On the other hand, compensation of the visual field loss might be accomplished by improving the gaze field by training patients to make saccadic eye movements toward the blind hemifield (Zihl, 1995, 1999; Nelles et al., 2001; Roth et al., 2009). Indeed, the fundamental goal of compensatory approaches is to enhance saccadic responses and other oculomotor parameters. In contrast, restoration methods aim at increasing the sensitivity of residual tissue and expanding the visual field itself, by activating residual structures of the damaged visual field to strengthen their neuronal activity and synaptic plasticity. The latter can be accomplished by vision training of areas of residual vision (ARV) or by applying non-invasive brain current stimulation (reviewed by Sabel et al., 2011b). Findings from these studies challenge the prevailing view that post-acute vision loss is both permanent and unchangeable.
Compensatory and restorative approaches have become popular in the last two decades thanks to the continued expansion of findings demonstrating experience-dependent plastic reorganization in the human visual system (Karmarkar and Dan, 2006; Martins Rosa et al., 2013). Since the pioneering studies in animal models (Wiesel and Hubel, 1965; Gilbert and Wiesel, 1992; Eysel et al., 1999), recent data on humans have revealed several forms of plasticity, such as perceptual learning (Gilbert et al., 2001; Fahle and Poggio, 2002) and long-term adaptation (Webster, 2011), providing evidence that plastic reorganization remains largely functional in the adult human visual system. Notably, early studies revealed that tactile image projections could effectively substitute vision for object recognition, demonstrating cortical plastic reorganization in the visual system of blind individuals, since early studies revealing that tactile image projections could effectively substitute vision for object recognition (Bach-y-Rita et al., 1969). Furthermore, a growing amount of evidence demonstrates improved visual performance and enhanced activation of visual areas using non-invasive human-machine interfaces (i.e., sensory substitution devices), which transform visual information into auditory or tactile representations (Abboud et al., 2014; for a review: Maidenbaum et al., 2014).

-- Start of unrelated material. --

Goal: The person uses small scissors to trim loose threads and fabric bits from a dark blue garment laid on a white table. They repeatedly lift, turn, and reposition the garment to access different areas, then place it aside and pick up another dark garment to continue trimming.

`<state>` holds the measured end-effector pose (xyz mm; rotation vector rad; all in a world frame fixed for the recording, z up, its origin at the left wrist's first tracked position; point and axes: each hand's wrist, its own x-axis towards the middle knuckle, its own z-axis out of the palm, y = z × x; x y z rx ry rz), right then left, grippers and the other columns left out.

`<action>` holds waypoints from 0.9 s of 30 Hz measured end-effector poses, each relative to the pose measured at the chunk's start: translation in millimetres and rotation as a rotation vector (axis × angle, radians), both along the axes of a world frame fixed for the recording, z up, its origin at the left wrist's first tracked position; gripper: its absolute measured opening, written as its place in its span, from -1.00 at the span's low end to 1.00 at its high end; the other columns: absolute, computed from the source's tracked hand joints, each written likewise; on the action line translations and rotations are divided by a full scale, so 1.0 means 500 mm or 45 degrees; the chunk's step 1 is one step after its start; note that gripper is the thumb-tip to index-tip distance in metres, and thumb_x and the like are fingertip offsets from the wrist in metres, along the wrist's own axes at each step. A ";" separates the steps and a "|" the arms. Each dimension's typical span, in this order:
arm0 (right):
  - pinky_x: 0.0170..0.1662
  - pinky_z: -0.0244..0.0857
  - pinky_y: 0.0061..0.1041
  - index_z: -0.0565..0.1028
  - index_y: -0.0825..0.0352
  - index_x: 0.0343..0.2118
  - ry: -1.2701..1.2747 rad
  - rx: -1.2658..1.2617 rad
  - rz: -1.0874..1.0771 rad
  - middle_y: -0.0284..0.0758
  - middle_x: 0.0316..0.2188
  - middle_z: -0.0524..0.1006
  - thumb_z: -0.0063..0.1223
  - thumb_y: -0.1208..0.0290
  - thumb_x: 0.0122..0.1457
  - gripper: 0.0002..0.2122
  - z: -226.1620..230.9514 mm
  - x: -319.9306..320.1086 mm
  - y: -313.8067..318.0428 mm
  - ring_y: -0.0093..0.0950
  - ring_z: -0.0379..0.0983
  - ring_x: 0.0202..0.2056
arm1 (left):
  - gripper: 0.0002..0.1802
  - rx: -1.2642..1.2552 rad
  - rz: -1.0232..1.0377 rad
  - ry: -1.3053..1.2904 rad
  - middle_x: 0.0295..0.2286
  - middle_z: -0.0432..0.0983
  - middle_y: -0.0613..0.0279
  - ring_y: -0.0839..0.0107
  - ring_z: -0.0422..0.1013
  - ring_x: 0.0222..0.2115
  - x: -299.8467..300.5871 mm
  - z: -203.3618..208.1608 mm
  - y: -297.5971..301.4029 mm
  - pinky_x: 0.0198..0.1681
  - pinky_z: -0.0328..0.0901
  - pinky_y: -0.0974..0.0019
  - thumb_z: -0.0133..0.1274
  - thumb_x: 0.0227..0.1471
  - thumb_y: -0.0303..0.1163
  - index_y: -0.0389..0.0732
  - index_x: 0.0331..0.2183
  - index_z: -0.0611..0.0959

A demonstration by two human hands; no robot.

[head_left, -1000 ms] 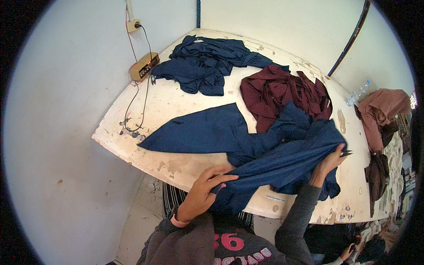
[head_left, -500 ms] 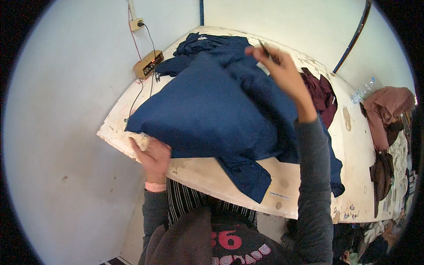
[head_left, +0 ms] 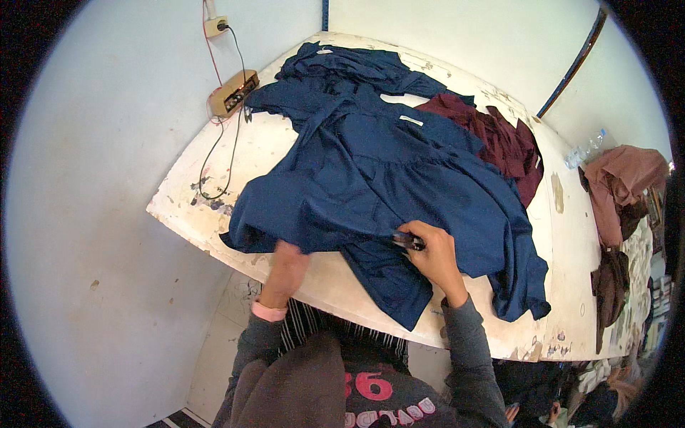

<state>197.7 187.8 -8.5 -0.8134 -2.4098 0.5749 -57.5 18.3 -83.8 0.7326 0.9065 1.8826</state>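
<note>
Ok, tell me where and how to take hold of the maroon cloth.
Best pinch a raised fold on the right part of the maroon cloth, coming from above and the right. The navy garment overlaps its lower left, so a pull there would likely drag both; the right part lies uncovered, and its bunched folds should pinch easily.

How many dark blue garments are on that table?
2 visible: a spread garment in front, nearest the person, and a crumpled garment behind it, toward the far corner. More may be hidden underneath.
</note>
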 end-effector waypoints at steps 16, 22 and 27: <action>-0.38 0.13 -0.70 0.52 0.40 -0.36 0.647 -0.677 0.083 -0.55 -0.55 0.44 0.23 0.51 0.23 -0.90 0.077 -0.036 -0.028 -0.78 0.25 -0.47 | -0.58 -0.371 0.124 0.125 -0.03 0.57 0.05 0.16 0.52 -0.02 0.162 0.075 0.018 0.15 0.39 0.11 0.01 0.31 -0.40 -0.24 0.16 0.44; -0.38 0.29 -0.53 0.52 0.29 -0.17 0.380 -0.176 0.015 -0.42 -0.41 0.46 0.43 0.36 0.01 -0.65 0.081 -0.015 -0.038 -0.53 0.43 -0.47 | -0.62 0.081 0.043 -0.367 -0.06 0.60 0.02 0.19 0.56 -0.07 0.127 0.164 0.024 -0.05 0.51 0.12 -0.03 0.35 -0.27 -0.27 0.08 0.52; -0.27 0.49 -0.26 0.36 0.09 0.12 -0.294 0.328 -0.475 -0.26 -0.03 0.39 0.42 0.52 -0.22 -0.26 0.043 0.053 -0.033 -0.16 0.58 -0.29 | -0.60 0.292 0.596 -0.673 -0.07 0.61 0.01 0.30 0.64 -0.24 -0.007 0.300 0.000 -0.29 0.61 0.22 -0.14 0.40 -0.24 -0.35 0.04 0.54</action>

In the present paper, we discuss three main contemporary paradigms of vision rehabilitation: Visual Scanning Training (VST), Audio-Visual Scanning Training (AViST), and Vision Restoration Training (VRT). We will present the rationale which has shaped these paradigms and detail their respective methodologies. We will then report the outcomes of each treatment, drawing upon the body of available literature and criticisms offered by alternative viewpoints. Finally, we will discuss emergent neuroimaging and electroencephalographic data which are beginning to uncover the neural mechanisms underlying these treatment approaches.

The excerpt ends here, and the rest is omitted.